- [AIM OF THE EXERCISE]
Restate all of the data precisely, omitting nothing.

>>>>

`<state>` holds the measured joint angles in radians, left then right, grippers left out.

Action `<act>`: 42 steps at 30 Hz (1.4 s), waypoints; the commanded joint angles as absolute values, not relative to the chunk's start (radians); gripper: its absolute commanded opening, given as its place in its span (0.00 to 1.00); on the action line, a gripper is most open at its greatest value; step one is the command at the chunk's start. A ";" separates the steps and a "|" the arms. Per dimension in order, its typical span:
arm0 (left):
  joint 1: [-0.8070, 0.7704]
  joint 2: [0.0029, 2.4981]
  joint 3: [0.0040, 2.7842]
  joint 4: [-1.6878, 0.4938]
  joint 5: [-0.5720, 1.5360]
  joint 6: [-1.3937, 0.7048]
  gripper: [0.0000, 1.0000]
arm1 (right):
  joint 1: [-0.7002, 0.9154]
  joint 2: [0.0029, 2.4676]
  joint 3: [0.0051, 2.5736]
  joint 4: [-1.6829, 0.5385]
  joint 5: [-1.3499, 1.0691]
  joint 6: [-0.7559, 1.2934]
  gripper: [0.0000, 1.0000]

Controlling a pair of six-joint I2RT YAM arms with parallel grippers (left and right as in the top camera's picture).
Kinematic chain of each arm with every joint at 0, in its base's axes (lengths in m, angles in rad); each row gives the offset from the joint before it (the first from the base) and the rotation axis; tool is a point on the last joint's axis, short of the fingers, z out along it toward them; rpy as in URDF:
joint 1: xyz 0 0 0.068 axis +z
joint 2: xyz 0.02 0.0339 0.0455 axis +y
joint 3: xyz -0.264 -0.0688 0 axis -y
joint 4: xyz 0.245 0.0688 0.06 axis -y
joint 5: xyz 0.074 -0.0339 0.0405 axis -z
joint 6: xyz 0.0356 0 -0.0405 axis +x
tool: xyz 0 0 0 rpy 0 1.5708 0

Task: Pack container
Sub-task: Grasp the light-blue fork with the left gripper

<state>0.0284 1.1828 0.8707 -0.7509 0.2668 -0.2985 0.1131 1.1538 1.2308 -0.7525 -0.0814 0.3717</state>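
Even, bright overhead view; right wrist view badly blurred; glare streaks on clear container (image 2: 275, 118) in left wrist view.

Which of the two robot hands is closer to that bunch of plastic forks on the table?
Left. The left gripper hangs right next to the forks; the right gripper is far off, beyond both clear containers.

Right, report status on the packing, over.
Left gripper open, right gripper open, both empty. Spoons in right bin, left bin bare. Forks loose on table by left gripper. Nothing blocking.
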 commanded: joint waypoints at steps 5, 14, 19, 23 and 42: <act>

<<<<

- [ANSWER FOR THIS EXERCISE]
`<state>` holds the measured joint angles in radians, left then right, grippers left out.

Action `<act>`: 42 steps at 30 Hz (1.4 s), waypoints; the commanded joint angles as absolute values, not relative to the chunk's start (radians); gripper: its absolute commanded opening, given as its place in its span (0.00 to 1.00); on the action line, a gripper is most open at its greatest value; step one is the command at the chunk's start. A ";" separates the steps and a "|" the arms. Per dimension in order, its typical span:
arm0 (left):
  joint 1: [-0.8070, 0.7704]
  joint 2: [0.0029, 2.4981]
  joint 3: [0.0040, 2.7842]
  joint 4: [-1.6878, 0.4938]
  joint 5: [-0.5720, 1.5360]
  joint 6: [-1.3937, 0.7048]
  gripper: [0.0000, 1.0000]
arm1 (right):
  joint 1: [-0.7002, 0.9154]
  joint 2: [0.0029, 2.4676]
  joint 3: [0.0051, 2.5736]
  joint 4: [-1.6829, 0.5385]
  joint 5: [-1.3499, 1.0691]
  joint 6: [-0.7559, 1.2934]
  gripper: [0.0000, 1.0000]

Controlling a pair of six-joint I2RT YAM arms with parallel grippers (left and right as in the top camera's picture).
Kinematic chain of each arm with every joint at 0, in its base's axes (lengths in m, angles in rad); each row gives the offset from the joint before it (the first from the base) and the rotation axis; tool is a point on the last joint's axis, short of the fingers, z out along it toward them; rpy as in URDF:
joint 1: xyz 0 0 0.068 axis +z
joint 2: xyz 0.02 0.0339 0.0455 axis +y
joint 3: xyz -0.264 -0.0688 0 axis -y
joint 4: xyz 0.245 0.0688 0.06 axis -y
joint 5: xyz 0.074 -0.0339 0.0405 axis -z
joint 6: xyz 0.0356 0 -0.0405 axis +x
tool: xyz 0 0 0 rpy 0 1.5708 0

Task: Pack container
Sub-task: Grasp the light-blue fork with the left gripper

<state>0.0284 1.1828 0.8707 -0.7509 0.2668 -0.2985 0.1131 1.1538 1.2308 -0.7525 -0.0814 0.3717</state>
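Even, bright overhead view; right wrist view badly blurred; glare streaks on clear container (image 2: 275, 118) in left wrist view.

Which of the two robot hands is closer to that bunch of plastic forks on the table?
Left. The left gripper hangs right next to the forks; the right gripper is far off, beyond both clear containers.

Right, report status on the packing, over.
Left gripper open, right gripper open, both empty. Spoons in right bin, left bin bare. Forks loose on table by left gripper. Nothing blocking.
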 commanded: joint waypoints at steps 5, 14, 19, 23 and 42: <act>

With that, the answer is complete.